The data should be transcribed in its entirety, word for word.

= = = = = = =

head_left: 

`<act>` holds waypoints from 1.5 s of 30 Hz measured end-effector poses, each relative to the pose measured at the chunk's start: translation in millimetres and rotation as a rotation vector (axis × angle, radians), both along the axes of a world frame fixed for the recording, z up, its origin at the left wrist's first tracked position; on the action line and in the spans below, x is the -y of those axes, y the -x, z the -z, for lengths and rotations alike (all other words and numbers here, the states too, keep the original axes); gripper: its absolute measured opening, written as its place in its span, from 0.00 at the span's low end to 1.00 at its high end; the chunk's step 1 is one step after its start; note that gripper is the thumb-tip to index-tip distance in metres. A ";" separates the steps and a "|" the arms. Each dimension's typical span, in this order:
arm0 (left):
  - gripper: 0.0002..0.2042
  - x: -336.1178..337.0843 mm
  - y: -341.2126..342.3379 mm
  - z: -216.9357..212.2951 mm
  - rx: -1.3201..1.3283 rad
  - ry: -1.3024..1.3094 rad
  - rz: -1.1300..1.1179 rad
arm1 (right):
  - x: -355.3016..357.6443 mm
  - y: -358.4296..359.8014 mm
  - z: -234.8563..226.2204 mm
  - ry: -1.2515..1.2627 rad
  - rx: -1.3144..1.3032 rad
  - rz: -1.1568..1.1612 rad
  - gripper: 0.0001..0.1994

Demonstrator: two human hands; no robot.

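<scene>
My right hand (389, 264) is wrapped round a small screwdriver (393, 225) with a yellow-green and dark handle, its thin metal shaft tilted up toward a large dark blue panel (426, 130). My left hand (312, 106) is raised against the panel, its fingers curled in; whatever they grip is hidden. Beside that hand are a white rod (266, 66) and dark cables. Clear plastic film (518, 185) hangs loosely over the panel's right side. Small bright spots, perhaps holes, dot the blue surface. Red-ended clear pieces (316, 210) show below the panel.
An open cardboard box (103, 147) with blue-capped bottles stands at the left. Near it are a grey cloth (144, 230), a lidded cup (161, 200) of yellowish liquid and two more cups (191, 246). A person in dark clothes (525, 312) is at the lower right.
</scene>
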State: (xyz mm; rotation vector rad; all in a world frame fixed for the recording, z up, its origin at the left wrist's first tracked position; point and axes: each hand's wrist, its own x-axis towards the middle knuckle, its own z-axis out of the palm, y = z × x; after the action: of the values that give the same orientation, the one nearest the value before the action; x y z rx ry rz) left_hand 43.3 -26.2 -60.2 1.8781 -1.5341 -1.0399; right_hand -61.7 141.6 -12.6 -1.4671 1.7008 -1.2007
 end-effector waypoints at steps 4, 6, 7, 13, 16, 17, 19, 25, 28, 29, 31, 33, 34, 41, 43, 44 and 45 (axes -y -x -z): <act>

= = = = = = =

◆ TASK SOLUTION ◆
head_left: 

`<act>` holds waypoints from 1.5 s of 30 Hz measured end-effector poses, each relative to the pose measured at the chunk's start: translation in millimetres and rotation as a rotation vector (axis × angle, radians), both along the axes of a world frame fixed for the recording, z up, its origin at the left wrist's first tracked position; on the action line and in the spans below, x is the -y of those axes, y the -x, z the -z, for lengths and rotations alike (all other words and numbers here, the states too, keep the original axes); gripper: its absolute measured opening, written as its place in its span, from 0.00 at the span's low end to 1.00 at its high end; the chunk's step 1 is one step after its start; note that gripper is the thumb-tip to index-tip distance in metres. A ";" separates the steps and a "|" the arms. Each dimension's typical span, in this order:
arm0 (left):
  - gripper: 0.0002..0.2042
  - x: -336.1178..337.0843 mm
  - y: -341.2126..342.3379 mm
  - z: -216.9357..212.2951 mm
  - rx: -1.3201..1.3283 rad
  - ry: -1.3024..1.3094 rad
  - rz: -1.1300..1.1179 rad
arm1 (right):
  - x: -355.3016..357.6443 mm
  - y: -358.4296..359.8014 mm
  - z: -234.8563..226.2204 mm
  - ry: -1.2515..1.2627 rad
  - rx: -1.3144..1.3032 rad
  - rz: -1.1568..1.1612 rad
  - gripper: 0.0001..0.1994

Demonstrator: two human hands; no robot.

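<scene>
My right hand (389, 264) is wrapped round a small screwdriver (393, 225) with a yellow-green and dark handle, its thin metal shaft tilted up toward a large dark blue panel (426, 130). My left hand (312, 106) is raised against the panel, its fingers curled in; whatever they grip is hidden. Beside that hand are a white rod (266, 66) and dark cables. Clear plastic film (518, 185) hangs loosely over the panel's right side. Small bright spots, perhaps holes, dot the blue surface. Red-ended clear pieces (316, 210) show below the panel.
An open cardboard box (103, 147) with blue-capped bottles stands at the left. Near it are a grey cloth (144, 230), a lidded cup (161, 200) of yellowish liquid and two more cups (191, 246). A person in dark clothes (525, 312) is at the lower right.
</scene>
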State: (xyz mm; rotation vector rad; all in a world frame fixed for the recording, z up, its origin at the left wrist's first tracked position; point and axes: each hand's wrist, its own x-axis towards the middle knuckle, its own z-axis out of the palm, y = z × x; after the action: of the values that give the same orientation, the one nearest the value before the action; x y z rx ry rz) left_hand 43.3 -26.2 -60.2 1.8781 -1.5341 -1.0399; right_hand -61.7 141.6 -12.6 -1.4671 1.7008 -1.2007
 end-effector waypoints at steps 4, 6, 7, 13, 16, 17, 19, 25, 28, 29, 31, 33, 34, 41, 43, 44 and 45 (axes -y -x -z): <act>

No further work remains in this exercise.